Se détachant du commun des magazines dédiés aux mangas et à la culture nippone — de par leurs choix éditoriaux et esthétiques et leur périodicité restreinte — Otomo et Atom tracent leur chemin.
La seconde livraison d’Otomo contient pas mal de pages sur deux symboles de la pop culture japonaise, Godzilla et les robots géants, et consacre des articles à des artistes, des films, des animes, sans grande prise de risque pour le public.
Atom affiche toujours autant d’entretiens de dessinateurs et de scénaristes qui ont frappé nos imaginaires : Buichi Terazawa et ses pépées, les beaux jeunes hommes et les femmes fatales de Ryôichi Ikegami, en passant par l’amateur de callipyges, Akihito Tomi, l’esthète Suehiro Maruo...
Otomo 02
Affichant clairement sur sa couverture la mention de sa sortie annuelle [1], la seconde livraison d’Otomo propose toujours une tambouille à base de "ramen, kaijū et pop culture". La maquette sous ses airs faussement rétro conserve le même format. Le magazine s’empare de quelques sujets récents (le long métrage Your Name — gros succès dans les salles nippones —, la ressortie de L’empire des sens sur les écrans français…), poursuit son exposé sur les kaijū autour de la figure de Shin Godzilla et entame le vaste univers des robots géants, entre extravagances et réalisme relatif. Un papier qui s’intéresse aux compagnies développant des machines de combat à vocation, pour l’instant, ludique, montre l’aspect concret de ces créatures d’acier. Fantômes, shunga, l’improbable icône des années 90 Segata Sanshiro et la J-Pop apportent un peu de culture. Point de ramens, mais la recette des yaki gyoza. Les valeurs sures Satoshi Kon, Kazuo Kamimura, Seijin Suzuki et Umezu complètent le sommaire. La série TV diffusée sur Netflix Midnight diner : Tokyo stories se trouve carrément survolée… Des articles plus ou moins inspirés, sourcés et bien écrits (quelques répétitions, fautes diverses, abus de superlatifs…). La joie de découvrir une citation de Gaston Bachelard issue de son opus sur L’eau et les rêves. Des plumes que l’on reconnait pour les avoir aperçues dans d’autres magazines, revues et sites web. Des images sans crédits ni légendes, laissant sur le côté les non japanophones [2].

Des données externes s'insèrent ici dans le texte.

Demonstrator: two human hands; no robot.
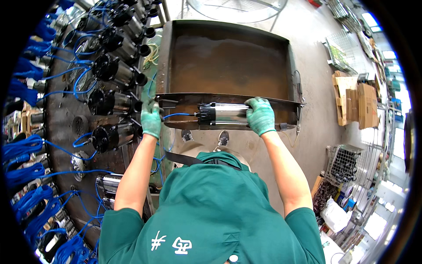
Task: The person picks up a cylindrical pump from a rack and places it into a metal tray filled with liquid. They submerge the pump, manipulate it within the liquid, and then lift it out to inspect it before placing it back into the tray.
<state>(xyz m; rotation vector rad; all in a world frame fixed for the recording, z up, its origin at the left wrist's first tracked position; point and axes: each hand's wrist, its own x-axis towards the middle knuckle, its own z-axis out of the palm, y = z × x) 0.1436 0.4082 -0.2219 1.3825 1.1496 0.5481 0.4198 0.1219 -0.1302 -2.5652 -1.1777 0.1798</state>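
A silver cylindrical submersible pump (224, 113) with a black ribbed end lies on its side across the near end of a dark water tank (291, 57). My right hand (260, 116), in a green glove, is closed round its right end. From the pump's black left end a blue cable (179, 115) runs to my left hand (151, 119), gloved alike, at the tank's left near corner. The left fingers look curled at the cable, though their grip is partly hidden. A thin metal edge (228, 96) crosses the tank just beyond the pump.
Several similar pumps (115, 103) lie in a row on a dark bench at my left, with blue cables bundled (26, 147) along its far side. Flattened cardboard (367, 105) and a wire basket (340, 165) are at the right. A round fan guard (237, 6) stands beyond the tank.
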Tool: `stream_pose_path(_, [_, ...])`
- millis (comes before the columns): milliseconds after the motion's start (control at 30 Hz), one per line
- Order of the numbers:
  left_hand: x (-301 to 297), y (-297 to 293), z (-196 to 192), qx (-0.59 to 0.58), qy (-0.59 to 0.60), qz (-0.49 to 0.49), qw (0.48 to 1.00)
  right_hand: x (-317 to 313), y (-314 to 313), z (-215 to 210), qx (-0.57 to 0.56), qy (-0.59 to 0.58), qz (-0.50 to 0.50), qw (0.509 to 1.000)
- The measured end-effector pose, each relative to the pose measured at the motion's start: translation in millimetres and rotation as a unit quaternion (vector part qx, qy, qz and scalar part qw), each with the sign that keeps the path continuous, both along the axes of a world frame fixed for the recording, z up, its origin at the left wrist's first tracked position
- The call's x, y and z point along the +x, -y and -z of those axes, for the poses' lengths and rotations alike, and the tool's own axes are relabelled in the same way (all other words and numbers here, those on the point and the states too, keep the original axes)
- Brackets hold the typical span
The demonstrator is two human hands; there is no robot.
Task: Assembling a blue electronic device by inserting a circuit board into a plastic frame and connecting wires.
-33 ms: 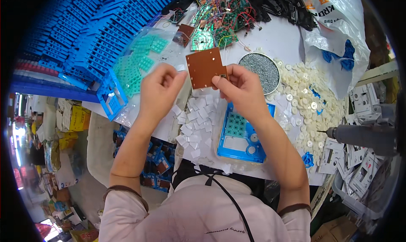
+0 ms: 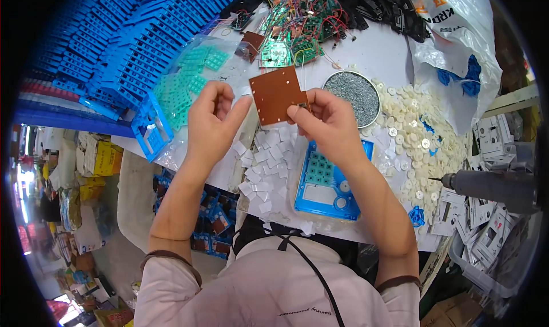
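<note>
A brown circuit board [image 2: 276, 96] with small holes is pinched at its lower right corner by my right hand [image 2: 329, 115], thumb on top. My left hand [image 2: 211, 118] hovers just left of the board, apart from it. Its fingers are curled, the thumb stands away from them, and nothing shows in between. Below my right hand lies a blue plastic casing [image 2: 322, 207] with a teal rubber keypad [image 2: 320, 169] set in its upper part. Small white pieces [image 2: 269, 156] are scattered left of the casing.
Blue casings [image 2: 131, 52] are stacked at the far left, beside bagged teal keypads [image 2: 186, 81]. Wired green boards [image 2: 291, 41] heap at the back. A round tin of small metal parts [image 2: 353, 95], cream discs [image 2: 409, 138] and a power screwdriver [image 2: 486, 187] are on the right.
My left thumb and fingers have moved apart from a near pinch. The brown board has tilted very slightly in my right hand.
</note>
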State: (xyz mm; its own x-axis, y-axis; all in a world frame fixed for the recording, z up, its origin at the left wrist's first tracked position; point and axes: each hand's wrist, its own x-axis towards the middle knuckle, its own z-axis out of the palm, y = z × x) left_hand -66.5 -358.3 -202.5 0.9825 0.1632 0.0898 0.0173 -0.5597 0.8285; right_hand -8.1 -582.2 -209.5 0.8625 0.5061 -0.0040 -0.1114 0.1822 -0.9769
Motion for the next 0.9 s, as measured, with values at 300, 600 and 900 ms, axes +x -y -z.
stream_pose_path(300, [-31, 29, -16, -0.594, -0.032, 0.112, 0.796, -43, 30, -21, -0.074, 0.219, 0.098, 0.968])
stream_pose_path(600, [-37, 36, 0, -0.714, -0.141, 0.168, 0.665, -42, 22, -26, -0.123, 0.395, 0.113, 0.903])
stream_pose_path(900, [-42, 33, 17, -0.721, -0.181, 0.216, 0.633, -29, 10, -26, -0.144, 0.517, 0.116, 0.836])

Malgré ses défauts, Otomo, petite revue à la ligne éditoriale limpide, saura satisfaire les exigences de ses lecteurs : des valeurs sures, fédératrices, divertissantes avec un minimum d’érudition.
Rendez-vous l’an prochain.
Atom 03 - où sont les héros ?
Atom accueille en son sein des entretiens d’artistes occidentaux dont les œuvres sont de dignes descendantes de la culture manga et anime qui s’épanouirent au début des années 90 : Lastman et Bartkira. Questionnant la notion d’héritage, d’hommage et de parodie, elles ouvrent de nouveaux horizons à la BD.

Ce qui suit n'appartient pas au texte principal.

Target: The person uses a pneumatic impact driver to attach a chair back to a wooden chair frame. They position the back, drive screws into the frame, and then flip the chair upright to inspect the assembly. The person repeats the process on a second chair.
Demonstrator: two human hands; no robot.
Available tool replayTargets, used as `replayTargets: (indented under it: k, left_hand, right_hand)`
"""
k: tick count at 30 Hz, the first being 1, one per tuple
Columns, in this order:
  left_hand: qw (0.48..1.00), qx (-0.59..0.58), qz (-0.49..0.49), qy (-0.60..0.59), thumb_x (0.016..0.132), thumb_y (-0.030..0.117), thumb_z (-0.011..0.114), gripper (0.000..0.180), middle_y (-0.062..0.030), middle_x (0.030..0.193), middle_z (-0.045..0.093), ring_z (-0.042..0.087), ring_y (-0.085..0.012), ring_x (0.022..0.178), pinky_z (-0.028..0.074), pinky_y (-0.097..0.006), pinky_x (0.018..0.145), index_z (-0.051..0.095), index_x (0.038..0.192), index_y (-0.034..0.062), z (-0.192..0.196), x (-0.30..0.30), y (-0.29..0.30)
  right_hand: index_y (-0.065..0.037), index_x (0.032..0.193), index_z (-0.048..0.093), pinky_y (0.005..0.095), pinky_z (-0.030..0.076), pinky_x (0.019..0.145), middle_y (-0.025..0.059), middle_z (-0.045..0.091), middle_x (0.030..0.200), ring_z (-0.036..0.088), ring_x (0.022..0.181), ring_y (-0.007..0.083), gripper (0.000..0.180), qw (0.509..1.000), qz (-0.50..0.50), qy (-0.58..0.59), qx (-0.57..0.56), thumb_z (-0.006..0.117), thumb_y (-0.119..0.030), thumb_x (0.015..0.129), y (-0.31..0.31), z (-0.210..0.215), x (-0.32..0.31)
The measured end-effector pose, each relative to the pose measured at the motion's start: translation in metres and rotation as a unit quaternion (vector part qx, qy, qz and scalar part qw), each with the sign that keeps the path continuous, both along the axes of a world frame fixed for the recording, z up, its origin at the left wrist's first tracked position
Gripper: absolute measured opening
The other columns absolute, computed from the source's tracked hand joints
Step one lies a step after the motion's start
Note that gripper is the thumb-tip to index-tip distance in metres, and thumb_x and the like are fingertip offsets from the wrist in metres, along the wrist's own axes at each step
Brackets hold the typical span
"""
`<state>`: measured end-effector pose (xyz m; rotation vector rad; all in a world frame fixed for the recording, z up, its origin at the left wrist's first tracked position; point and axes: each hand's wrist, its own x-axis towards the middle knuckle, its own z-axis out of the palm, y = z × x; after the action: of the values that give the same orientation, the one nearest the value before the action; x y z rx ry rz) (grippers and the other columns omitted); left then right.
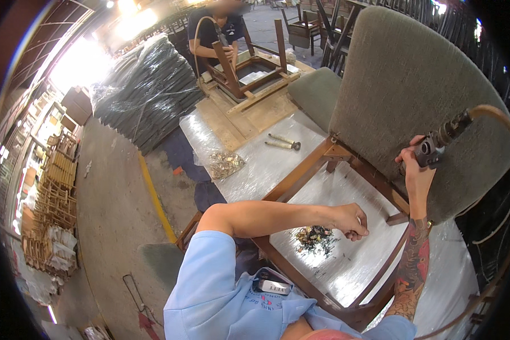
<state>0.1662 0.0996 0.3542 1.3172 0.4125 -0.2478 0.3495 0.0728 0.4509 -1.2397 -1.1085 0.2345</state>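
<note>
My right hand [416, 167] grips a dark air-powered driver [433, 148] with a tan hose at its rear end. The driver is held against or just in front of the grey upholstered chair back [402, 90]; its tip is hidden by my fingers. That chair back joins a brown wooden chair frame [306, 170] lying on the plastic-covered table [357, 258]. My left hand [351, 221] hovers inside the frame, fingers curled together; whatever they may hold is too small to tell. Beside it lies a pile of small screws and metal fittings [314, 239].
Pliers [283, 141] and a bag of small metal parts [225, 164] lie on the table's far side. Beyond, a co-worker [215, 37] works on another chair frame [243, 71]. A wrapped stack of dark strips [147, 85] stands at left, chairs [303, 28] behind.
</note>
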Motion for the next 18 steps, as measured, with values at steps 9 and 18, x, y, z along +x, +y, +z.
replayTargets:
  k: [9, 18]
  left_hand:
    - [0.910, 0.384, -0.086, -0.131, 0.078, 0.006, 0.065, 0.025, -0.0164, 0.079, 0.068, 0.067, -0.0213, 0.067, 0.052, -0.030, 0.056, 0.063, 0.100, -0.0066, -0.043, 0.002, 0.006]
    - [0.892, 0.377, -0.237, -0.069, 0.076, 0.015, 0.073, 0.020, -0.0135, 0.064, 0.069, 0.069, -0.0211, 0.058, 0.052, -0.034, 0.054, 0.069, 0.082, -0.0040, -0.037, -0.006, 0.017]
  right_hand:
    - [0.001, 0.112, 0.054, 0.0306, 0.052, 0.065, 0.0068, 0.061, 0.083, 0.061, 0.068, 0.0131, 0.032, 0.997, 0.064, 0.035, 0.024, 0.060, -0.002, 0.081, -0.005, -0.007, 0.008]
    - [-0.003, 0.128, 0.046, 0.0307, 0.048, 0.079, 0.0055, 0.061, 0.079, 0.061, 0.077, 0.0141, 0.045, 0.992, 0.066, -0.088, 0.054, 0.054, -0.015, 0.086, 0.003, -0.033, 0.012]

Protagoniste désabusé, yakuza romantique, séducteur de l’espace…, figures masculines intemporelles fédérant toujours les lecteurs et les lectrices sont regroupées grâce à une série d’entretiens : Buichi Terazawa, Ryôichi Ikegami, Kengo Hanazawa ainsi que le rédacteur en chef de la revue Manga Action et l’un des scénaristes de Jirô Taniguchi. Horreur et érotisme soft ne sont pas non plus oubliés.
Passionnant à parcourir, Atom corrige l’un des défauts pointés dans un précédent article en offrant des chroniques moins jargonantes et plus descriptives quant au contenu de l’œuvre. On y retrouve avec délice la plume de Xavier Guilbert, une quasi-absence de fautes dans les textes et des questions pertinentes amenant parfois des réponses surprenantes, mais instructives. Pour le reste, rien ne change : maquette sobre et claire, des images pleines pages, papier agréable au toucher et un prix des plus corrects.
Pour ce troisième volet, Atom confirme ses qualités. La culture manga ? Oui, mais étendue !
[1] L’impatience, les défauts du premier opus laissaient craindre un abandon de cette revue et m’ont fait annoncer une mort prématurée, mais il n’en est rien.
[2] Par exemple, concernant les planches anatomiques des kaijū.